That much I could understand. But beyond that I couldn't go. I'm not a nineteenth-century historian, and I needed one right then to explain to me why this politician was drawn as a bird and that one as a zebra; why that particular law was unpopular; who was advocating the war, and who was resisting it. Several of the cartoons I couldn't even begin to understand. They had obviously been important in their own day, and would have had an instant impact. But without help I couldn't make head or tail of them.
Something of that same feeling of helplessness when faced with other people's symbols and images comes over us when we read ancient texts like Matthew 24 (which we do twice, today and tomorrow). What is the 'desolating sacrilege'? Who are these people who have to run away? What are these false prophets? What on earth is 'the coming of the Son of Man'?
Fortunately help is at hand. At the beginning of the chapter Matthew has made it clear that this is Jesus' answer to a double question. At the heart of it is Jesus' own solemn prophecy (verse 2) that the Temple is to be destroyed. We might have guessed from his action in driving out the money-changers that, like Jeremiah half a millennium earlier, he was denouncing the Temple and prophesying its fall, just as in the previous chapter he had denounced the Pharisees and warned of their imminent judgment. And, frankly, it didn't take much insight to see that if Jesus' contemporaries went on plotting and scheming against the power of Rome, sooner or later Rome would lose patience and send in the troops. So the disciples asked him when all this would happen — and what would be the sign of his 'coming', his royal enthronement, and of 'the close of the age', a cryptic way of saying 'the time when God finally does what he's promised and makes all things new'.

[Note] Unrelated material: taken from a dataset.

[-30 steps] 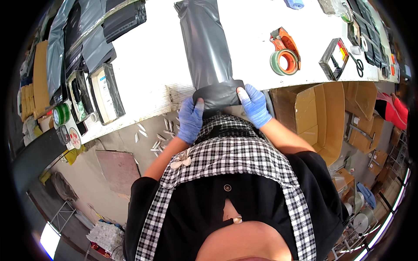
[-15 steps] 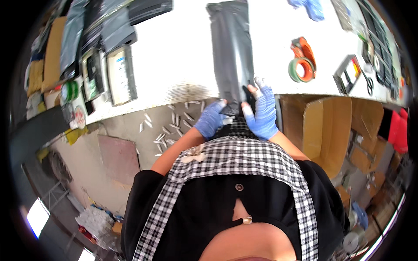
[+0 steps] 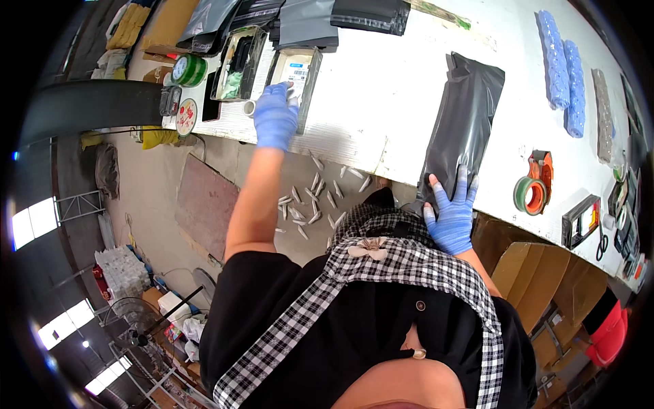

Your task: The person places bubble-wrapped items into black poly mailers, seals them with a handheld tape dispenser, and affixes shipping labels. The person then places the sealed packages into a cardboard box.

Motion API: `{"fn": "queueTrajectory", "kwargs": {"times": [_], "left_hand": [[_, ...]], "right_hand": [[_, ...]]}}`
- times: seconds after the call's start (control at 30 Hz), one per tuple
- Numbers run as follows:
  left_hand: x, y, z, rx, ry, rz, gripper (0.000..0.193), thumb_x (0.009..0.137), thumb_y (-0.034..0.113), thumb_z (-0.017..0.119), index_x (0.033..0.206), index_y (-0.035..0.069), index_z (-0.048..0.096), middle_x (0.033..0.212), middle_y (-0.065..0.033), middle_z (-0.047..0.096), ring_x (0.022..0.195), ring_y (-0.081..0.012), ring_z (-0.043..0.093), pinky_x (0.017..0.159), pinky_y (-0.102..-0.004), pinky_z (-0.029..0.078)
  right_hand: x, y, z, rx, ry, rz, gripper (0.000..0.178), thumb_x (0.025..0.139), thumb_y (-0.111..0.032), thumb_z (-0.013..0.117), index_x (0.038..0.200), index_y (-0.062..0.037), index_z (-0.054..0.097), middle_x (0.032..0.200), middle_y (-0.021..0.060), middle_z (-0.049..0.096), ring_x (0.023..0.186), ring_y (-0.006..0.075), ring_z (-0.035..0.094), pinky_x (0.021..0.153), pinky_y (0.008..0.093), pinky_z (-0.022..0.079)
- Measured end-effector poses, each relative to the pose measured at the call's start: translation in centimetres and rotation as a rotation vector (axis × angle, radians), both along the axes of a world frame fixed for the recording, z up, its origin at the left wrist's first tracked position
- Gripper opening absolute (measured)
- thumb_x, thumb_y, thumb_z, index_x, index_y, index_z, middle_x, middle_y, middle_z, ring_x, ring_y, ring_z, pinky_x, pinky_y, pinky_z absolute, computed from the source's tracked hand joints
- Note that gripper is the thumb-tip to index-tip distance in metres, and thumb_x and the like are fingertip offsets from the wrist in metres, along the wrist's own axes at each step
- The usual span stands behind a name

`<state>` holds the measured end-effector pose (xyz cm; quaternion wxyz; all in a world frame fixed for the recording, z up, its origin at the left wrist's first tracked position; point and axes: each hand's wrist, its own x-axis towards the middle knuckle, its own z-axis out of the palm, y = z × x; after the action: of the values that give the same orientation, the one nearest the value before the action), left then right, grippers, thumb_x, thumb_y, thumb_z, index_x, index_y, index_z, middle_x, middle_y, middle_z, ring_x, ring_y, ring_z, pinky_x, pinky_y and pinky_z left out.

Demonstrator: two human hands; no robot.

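My left hand (image 3: 276, 117), in a blue glove, reaches over the near end of a shallow open box (image 3: 314, 76) holding a stack of white printed labels (image 3: 296, 73). Its fingertips are at the labels, with thumb and forefinger apart and nothing visible between them. On the right, a dark grey plastic mailing bag (image 3: 465, 112) lies lengthwise, filled and bulging, its near end at the table edge. My right hand (image 3: 452, 215), also gloved in blue, rests on that near end with fingers spread. The bag's near tip is partly hidden by the hand and my apron.
An orange tape dispenser (image 3: 535, 183) stands right of the bag, near scissors (image 3: 602, 243) and a small black-framed box (image 3: 581, 221). Blue wrapped rolls (image 3: 555, 61) lie at far right. Flat grey bags (image 3: 308, 20) lie at the back. Cardboard boxes (image 3: 528, 273) stand below the right table edge.
My left hand has left the bag's near end and moved left to the label box. The right hand stays at the bag, fingers spread. The view has shifted left and turned.
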<state>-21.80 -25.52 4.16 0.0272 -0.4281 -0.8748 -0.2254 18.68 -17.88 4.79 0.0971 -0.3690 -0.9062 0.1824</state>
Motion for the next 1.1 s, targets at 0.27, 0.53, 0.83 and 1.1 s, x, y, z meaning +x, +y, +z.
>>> {"fn": "queueTrajectory", "kwargs": {"times": [0.27, 0.53, 0.83, 1.1], "left_hand": [[-4.8, 2.2, -3.8, -0.363, -0.116, 0.028, 0.044, 0.068, 0.014, 0.081, 0.11, 0.011, 0.066, 0.116, -0.0175, 0.062, 0.105, -0.0337, 0.061, 0.093, -0.039, 0.049], [-5.1, 2.8, -3.3, -0.46, -0.159, 0.021, 0.04, 0.067, 0.009, 0.081, 0.103, 0.011, 0.065, 0.109, -0.016, 0.061, 0.104, -0.0338, 0.061, 0.091, -0.0387, 0.05], [-6.2, 2.2, -3.6, -0.405, -0.162, -0.054, 0.025, 0.069, 0.01, 0.077, 0.092, 0.008, 0.068, 0.095, -0.017, 0.065, 0.091, -0.0338, 0.063, 0.082, -0.0402, 0.051], [-3.0, -0.1, 2.6, 0.108, -0.15, 0.156, 0.023, 0.075, 0.014, 0.079, 0.091, 0.002, 0.066, 0.085, -0.0149, 0.065, 0.077, -0.0263, 0.064, 0.072, -0.0362, 0.053]], "right_hand": [[-1.0, 0.9, -0.2, -0.05, 0.068, -0.14, 0.033, 0.071, -0.016, 0.079, 0.102, -0.0122, 0.067, 0.145, 0.024, 0.032, 0.132, 0.0458, 0.031, 0.108, 0.0521, 0.032], [-1.0, 1.1, -0.7, 0.014, 0.115, -0.138, 0.036, 0.069, -0.022, 0.08, 0.101, -0.0138, 0.066, 0.138, 0.0216, 0.038, 0.125, 0.0462, 0.034, 0.105, 0.0541, 0.034], [-1.1, 0.9, -0.9, 0.028, 0.092, -0.13, 0.035, 0.071, -0.024, 0.079, 0.102, -0.0138, 0.066, 0.139, 0.0219, 0.037, 0.126, 0.046, 0.034, 0.105, 0.0544, 0.033], [-0.8, 1.1, 1.0, 0.133, 0.11, -0.1, 0.055, 0.071, -0.032, 0.08, 0.12, -0.0147, 0.062, 0.139, 0.0208, 0.037, 0.127, 0.0443, 0.034, 0.105, 0.0526, 0.032]]}}
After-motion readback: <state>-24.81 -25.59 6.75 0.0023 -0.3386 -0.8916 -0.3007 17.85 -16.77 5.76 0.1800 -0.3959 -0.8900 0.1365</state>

The difference between Jesus' prophecy of these forth- coming events and the speculations of his contemporaries was that he had a sense of his own role, his own fate, his own future being somehow bound up with it all. He wasn't just a spectator, a voice warning of danger. He was the one around whom Israel's God was re-ordering his people. He was the reality to which the Temple had pointed, the place and the means of God dwelling in person among his people. And he, like many others in his time, believed that this was the moment for the prophecies of Daniel to come true. Pagan hordes would place a blasphemous object in the Temple. Their armies would sweep through the holy land, and there would be no point in trying to hide in Jerusalem in the mistaken belief that it couldn't fall. The only solution would be to get out and run. And, in and through it all, there would be the 'coming' of the 'Son of Man'. Not his 'return', as many have supposed; as in Daniel, the 'coming' is his coming to God in vindication. He will be exalted; the Temple will be destroyed.
All these things, Matthew undoubtedly believed, took place within a generation. Jesus was exalted as sovereign over all (28.19); the Temple was destroyed in ad 70. But wise readers ever since have seen this specific prophecy as resonating out in wider circles. One day there will be an even greater moment of judgment and mercy, at the time Jesus called 'the renewal of all things' (19.28). Pondering and praying our way through the turbulent first century can give us a clue to how we should be, faithful and prayerful, in our own day and beyond.
TODAY
Make us, gracious Lord, faithful and patient as events unfold around us, always eager to shelter in your protection and celebrate your victory.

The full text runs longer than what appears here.